1
votes

I tried to find this everywhere but I cant. Here is my problem:

Lets say I have models associated like this:

  1. Student (has many Memberships)
  2. Membership (belongs to Student and TeacherCourse)
  3. TeacherCourse (belongs to Teacher and Course)
  4. Teacher (has many TeacherCourses)
  5. Course (has many TeacherCourses)

When I use membershipsController to send all membership to the view, I get only for example $membership['Membership']['id'] or $membership['TeacherCourse']['id'] BUT NOT $membership['TeacherCourse']['Teacher']['id']...

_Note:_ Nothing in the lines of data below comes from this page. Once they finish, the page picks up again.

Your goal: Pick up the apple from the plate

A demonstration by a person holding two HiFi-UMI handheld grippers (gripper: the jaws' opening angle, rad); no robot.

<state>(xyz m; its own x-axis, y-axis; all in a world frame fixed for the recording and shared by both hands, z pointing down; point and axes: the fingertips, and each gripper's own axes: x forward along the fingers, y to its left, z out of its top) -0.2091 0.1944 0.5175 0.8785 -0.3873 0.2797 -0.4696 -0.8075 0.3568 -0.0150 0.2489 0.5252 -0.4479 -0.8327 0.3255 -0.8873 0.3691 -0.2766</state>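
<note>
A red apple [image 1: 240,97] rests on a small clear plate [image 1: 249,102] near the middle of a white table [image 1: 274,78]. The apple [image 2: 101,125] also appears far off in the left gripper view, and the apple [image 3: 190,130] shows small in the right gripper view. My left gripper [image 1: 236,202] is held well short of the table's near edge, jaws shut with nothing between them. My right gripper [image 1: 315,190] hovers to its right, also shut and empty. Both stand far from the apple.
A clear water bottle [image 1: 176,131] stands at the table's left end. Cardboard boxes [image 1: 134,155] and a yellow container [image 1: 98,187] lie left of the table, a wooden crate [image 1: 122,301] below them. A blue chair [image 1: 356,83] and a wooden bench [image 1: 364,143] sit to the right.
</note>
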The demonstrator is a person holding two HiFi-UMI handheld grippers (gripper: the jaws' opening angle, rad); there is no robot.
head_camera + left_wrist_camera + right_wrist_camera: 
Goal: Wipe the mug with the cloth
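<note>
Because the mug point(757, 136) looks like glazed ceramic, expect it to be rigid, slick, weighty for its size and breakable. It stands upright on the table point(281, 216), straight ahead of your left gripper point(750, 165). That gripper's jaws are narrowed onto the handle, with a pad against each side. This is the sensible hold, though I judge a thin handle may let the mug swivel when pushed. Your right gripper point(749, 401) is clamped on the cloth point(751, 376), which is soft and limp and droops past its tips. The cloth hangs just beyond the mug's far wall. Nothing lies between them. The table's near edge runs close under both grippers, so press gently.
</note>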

Which means I get info on Memberships and TeacherCourse because they are directly associated. My question is how can I also get info about Teachers or Courses directly?

2

2 Answers

1
votes

You could increase the model's recursion level to obtain deeper associations (set $this->Membership->recursive to 2 or 3), but in general it's better to use the Containable behavior so you can choose which associations you want to retrieve. For example this would return memberships with associated TeacherCourse and Teacher models:

$membership = $this->Membership->find('all', array(
    'contain'=>array(
        'TeacherCourse'=>array(
            'Teacher'=>array()
        ),
    ));

See also the full documentation of the Containable behavior at http://book.cakephp.org/2.0/en/core-libraries/behaviors/containable.html

0
votes

Scratching my head for a few minutes on this one when I realised you need to add the following to the Model first:

public $actsAs = array('Containable');

Just adding the contain array in the controller may not return the variables you're looking for in the view without the above.